What needs to be done: Each entry needs to be reproduced verbatim.

Supplied data:
[Start of section]

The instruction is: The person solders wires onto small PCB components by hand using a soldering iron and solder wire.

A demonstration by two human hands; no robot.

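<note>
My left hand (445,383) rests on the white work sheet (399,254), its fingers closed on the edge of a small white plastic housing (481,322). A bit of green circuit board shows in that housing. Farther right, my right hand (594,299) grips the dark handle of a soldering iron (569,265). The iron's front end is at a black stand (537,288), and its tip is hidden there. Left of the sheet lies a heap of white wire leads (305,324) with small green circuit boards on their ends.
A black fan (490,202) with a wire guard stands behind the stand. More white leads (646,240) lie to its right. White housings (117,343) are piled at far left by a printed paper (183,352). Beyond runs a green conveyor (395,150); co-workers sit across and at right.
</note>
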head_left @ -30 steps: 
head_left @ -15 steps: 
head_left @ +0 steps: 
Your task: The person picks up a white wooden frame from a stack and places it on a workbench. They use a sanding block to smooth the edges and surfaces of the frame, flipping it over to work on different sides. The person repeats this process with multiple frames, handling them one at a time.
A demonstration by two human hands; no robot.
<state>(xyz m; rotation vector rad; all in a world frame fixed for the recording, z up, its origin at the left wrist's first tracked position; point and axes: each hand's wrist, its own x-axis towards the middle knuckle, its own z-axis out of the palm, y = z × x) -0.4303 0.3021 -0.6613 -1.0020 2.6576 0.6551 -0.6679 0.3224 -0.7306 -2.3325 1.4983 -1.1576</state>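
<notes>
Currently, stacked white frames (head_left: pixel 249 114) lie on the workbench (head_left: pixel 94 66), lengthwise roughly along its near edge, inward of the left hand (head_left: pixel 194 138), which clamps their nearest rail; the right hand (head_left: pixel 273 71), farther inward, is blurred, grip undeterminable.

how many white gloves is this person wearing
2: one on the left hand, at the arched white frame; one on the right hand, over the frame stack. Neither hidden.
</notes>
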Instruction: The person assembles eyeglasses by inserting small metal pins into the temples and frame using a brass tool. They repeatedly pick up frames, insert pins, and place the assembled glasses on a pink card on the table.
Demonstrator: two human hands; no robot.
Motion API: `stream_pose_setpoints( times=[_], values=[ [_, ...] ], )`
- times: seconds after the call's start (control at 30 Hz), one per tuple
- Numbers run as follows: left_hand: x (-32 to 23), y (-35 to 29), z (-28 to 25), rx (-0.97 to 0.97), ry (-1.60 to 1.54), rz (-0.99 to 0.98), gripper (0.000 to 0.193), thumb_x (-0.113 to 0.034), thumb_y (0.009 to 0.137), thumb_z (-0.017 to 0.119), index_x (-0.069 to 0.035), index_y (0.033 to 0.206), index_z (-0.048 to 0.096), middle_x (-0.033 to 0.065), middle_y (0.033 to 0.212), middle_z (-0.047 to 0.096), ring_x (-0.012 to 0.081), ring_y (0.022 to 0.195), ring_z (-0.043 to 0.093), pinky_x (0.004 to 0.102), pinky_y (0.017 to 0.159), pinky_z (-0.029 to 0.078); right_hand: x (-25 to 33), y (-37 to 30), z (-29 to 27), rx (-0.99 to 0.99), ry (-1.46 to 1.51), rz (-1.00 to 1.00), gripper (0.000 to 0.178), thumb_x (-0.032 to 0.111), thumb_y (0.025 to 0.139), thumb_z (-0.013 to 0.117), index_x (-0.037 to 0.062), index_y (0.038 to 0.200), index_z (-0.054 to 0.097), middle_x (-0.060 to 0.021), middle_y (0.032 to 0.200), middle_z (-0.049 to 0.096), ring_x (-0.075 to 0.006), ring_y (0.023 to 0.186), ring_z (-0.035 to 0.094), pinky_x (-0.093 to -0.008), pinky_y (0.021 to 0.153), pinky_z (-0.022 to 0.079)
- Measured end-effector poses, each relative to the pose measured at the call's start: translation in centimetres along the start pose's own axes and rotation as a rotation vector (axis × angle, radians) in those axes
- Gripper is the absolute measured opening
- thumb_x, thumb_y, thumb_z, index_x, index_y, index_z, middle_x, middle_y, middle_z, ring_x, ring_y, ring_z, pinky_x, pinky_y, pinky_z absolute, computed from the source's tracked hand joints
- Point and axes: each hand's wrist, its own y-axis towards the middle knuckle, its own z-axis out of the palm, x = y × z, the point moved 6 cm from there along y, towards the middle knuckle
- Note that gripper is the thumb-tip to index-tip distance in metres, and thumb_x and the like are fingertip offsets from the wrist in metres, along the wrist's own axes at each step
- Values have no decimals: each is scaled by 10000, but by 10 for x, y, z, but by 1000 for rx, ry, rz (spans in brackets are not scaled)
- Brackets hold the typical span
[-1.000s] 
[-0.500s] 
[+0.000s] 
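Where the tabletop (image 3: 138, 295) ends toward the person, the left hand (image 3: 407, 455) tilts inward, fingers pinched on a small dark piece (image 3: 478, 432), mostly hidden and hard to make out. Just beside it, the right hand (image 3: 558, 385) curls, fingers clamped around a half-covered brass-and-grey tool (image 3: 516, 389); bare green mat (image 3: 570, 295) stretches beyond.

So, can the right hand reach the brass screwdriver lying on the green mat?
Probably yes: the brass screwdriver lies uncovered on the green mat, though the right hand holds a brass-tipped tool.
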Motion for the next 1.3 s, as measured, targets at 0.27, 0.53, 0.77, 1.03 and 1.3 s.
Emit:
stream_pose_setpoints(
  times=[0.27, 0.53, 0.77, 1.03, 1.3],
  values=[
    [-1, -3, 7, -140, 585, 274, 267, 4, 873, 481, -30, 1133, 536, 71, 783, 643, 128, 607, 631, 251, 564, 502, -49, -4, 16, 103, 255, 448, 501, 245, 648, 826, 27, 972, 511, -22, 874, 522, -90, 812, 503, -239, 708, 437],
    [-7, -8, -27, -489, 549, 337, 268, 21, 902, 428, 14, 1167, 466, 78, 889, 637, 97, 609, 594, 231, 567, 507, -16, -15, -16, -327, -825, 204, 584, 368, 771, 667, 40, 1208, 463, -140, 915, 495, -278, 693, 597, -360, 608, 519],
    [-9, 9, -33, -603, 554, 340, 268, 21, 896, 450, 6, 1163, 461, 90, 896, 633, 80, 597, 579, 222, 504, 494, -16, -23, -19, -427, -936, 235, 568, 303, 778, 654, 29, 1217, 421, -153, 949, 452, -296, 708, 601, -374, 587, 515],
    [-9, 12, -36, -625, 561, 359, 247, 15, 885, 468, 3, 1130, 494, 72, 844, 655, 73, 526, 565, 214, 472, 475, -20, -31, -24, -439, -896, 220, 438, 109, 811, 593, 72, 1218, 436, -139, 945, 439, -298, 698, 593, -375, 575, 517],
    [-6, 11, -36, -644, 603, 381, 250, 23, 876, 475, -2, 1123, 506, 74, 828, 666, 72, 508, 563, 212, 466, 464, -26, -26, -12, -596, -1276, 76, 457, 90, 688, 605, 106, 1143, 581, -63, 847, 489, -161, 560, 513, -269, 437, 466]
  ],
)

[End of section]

Answer section:
The instruction is: The person solders wires onto small PCB components by hand using a soldering iron and solder wire.

A demonstration by two human hands; no robot.

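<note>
My left hand (445,383) rests on the white work sheet (399,254), its fingers closed on the edge of a small white plastic housing (481,322). A bit of green circuit board shows in that housing. Farther right, my right hand (594,299) grips the dark handle of a soldering iron (569,265). The iron's front end is at a black stand (537,288), and its tip is hidden there. Left of the sheet lies a heap of white wire leads (305,324) with small green circuit boards on their ends.
A black fan (490,202) with a wire guard stands behind the stand. More white leads (646,240) lie to its right. White housings (117,343) are piled at far left by a printed paper (183,352). Beyond runs a green conveyor (395,150); co-workers sit across and at right.
</note>
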head_left @ -30 steps: 
head_left @ -15 steps: 
head_left @ +0 steps: 
Your task: The person picks up a white wooden frame from a stack and places it on a workbench. They use a sanding block to smooth the edges and surfaces of the frame, flipping it over to work on different sides. The person repeats this process with multiple frames, handling them one at a time.
A demonstration by two human hands; no robot.
<state>(xyz m; rotation vector rad; all in a world frame fixed for the recording, z up, its origin at the left wrist's first tracked position; point and axes: each hand's wrist, its own x-axis towards the middle knuckle, its own z-axis out of the palm, y = z × x) -0.4303 0.3021 -0.6613 -1.0020 2.6576 0.6551 -0.6679 0.3224 -0.7306 -2.3325 1.4983 -1.1576</state>
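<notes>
Currently, stacked white frames (head_left: pixel 249 114) lie on the workbench (head_left: pixel 94 66), lengthwise roughly along its near edge, inward of the left hand (head_left: pixel 194 138), which clamps their nearest rail; the right hand (head_left: pixel 273 71), farther inward, is blurred, grip undeterminable.

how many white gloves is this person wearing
2: one on the left hand, at the arched white frame; one on the right hand, over the frame stack. Neither hidden.
</notes>
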Instruction: The person assembles eyeglasses by inserting small metal pins into the temples and frame using a brass tool. They repeatedly pick up frames, insert pins, and place the assembled glasses on a pink card on the table.
Demonstrator: two human hands; no robot.
Motion API: `stream_pose_setpoints( times=[_], values=[ [_, ...] ], )`
- times: seconds after the call's start (control at 30 Hz), one per tuple
- Numbers run as follows: left_hand: x (-32 to 23), y (-35 to 29), z (-28 to 25), rx (-0.97 to 0.97), ry (-1.60 to 1.54), rz (-0.99 to 0.98), gripper (0.000 to 0.193), thumb_x (-0.113 to 0.034), thumb_y (0.009 to 0.137), thumb_z (-0.017 to 0.119), index_x (-0.069 to 0.035), index_y (0.033 to 0.206), index_z (-0.048 to 0.096), middle_x (-0.033 to 0.065), middle_y (0.033 to 0.212), middle_z (-0.047 to 0.096), ring_x (-0.012 to 0.081), ring_y (0.022 to 0.195), ring_z (-0.043 to 0.093), pinky_x (0.004 to 0.102), pinky_y (0.017 to 0.159), pinky_z (-0.029 to 0.078); right_hand: x (-25 to 33), y (-37 to 30), z (-29 to 27), rx (-0.99 to 0.99), ry (-1.46 to 1.51), rz (-1.00 to 1.00), gripper (0.000 to 0.178), thumb_x (-0.032 to 0.111), thumb_y (0.025 to 0.139), thumb_z (-0.013 to 0.117), index_x (-0.037 to 0.062), index_y (0.038 to 0.200), index_z (-0.054 to 0.097), middle_x (-0.060 to 0.021), middle_y (0.032 to 0.200), middle_z (-0.049 to 0.096), ring_x (-0.075 to 0.006), ring_y (0.023 to 0.186), ring_z (-0.035 to 0.094), pinky_x (-0.093 to -0.008), pinky_y (0.021 to 0.153), pinky_z (-0.022 to 0.079)
- Measured end-effector poses, each relative to the pose measured at the call's start: translation in centimetres along the start pose's own axes and rotation as a rotation vector (axis × angle, radians) in those axes
- Gripper is the absolute measured opening
- thumb_x, thumb_y, thumb_z, index_x, index_y, index_z, middle_x, middle_y, middle_z, ring_x, ring_y, ring_z, pinky_x, pinky_y, pinky_z absolute, computed from the source's tracked hand joints
- Point and axes: each hand's wrist, its own y-axis towards the middle knuckle, its own z-axis out of the palm, x = y × z, the point moved 6 cm from there along y, towards the middle knuckle
- Note that gripper is the thumb-tip to index-tip distance in metres, and thumb_x and the like are fingertip offsets from the wrist in metres, along the wrist's own axes at each step
- Values have no decimals: each is scaled by 10000, but by 10 for x, y, z, but by 1000 for rx, ry, rz (spans in brackets are not scaled)
- Brackets hold the typical span
[-1.000s] 
[-0.500s] 
[+0.000s] 
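Where the tabletop (image 3: 138, 295) ends toward the person, the left hand (image 3: 407, 455) tilts inward, fingers pinched on a small dark piece (image 3: 478, 432), mostly hidden and hard to make out. Just beside it, the right hand (image 3: 558, 385) curls, fingers clamped around a half-covered brass-and-grey tool (image 3: 516, 389); bare green mat (image 3: 570, 295) stretches beyond.

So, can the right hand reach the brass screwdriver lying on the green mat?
Probably yes: the brass screwdriver lies uncovered on the green mat, though the right hand holds a brass-tipped tool.
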Motion for the next 1.3 s, as measured, targets at 0.27, 0.53, 0.77, 1.03 and 1.3 s.
Emit:
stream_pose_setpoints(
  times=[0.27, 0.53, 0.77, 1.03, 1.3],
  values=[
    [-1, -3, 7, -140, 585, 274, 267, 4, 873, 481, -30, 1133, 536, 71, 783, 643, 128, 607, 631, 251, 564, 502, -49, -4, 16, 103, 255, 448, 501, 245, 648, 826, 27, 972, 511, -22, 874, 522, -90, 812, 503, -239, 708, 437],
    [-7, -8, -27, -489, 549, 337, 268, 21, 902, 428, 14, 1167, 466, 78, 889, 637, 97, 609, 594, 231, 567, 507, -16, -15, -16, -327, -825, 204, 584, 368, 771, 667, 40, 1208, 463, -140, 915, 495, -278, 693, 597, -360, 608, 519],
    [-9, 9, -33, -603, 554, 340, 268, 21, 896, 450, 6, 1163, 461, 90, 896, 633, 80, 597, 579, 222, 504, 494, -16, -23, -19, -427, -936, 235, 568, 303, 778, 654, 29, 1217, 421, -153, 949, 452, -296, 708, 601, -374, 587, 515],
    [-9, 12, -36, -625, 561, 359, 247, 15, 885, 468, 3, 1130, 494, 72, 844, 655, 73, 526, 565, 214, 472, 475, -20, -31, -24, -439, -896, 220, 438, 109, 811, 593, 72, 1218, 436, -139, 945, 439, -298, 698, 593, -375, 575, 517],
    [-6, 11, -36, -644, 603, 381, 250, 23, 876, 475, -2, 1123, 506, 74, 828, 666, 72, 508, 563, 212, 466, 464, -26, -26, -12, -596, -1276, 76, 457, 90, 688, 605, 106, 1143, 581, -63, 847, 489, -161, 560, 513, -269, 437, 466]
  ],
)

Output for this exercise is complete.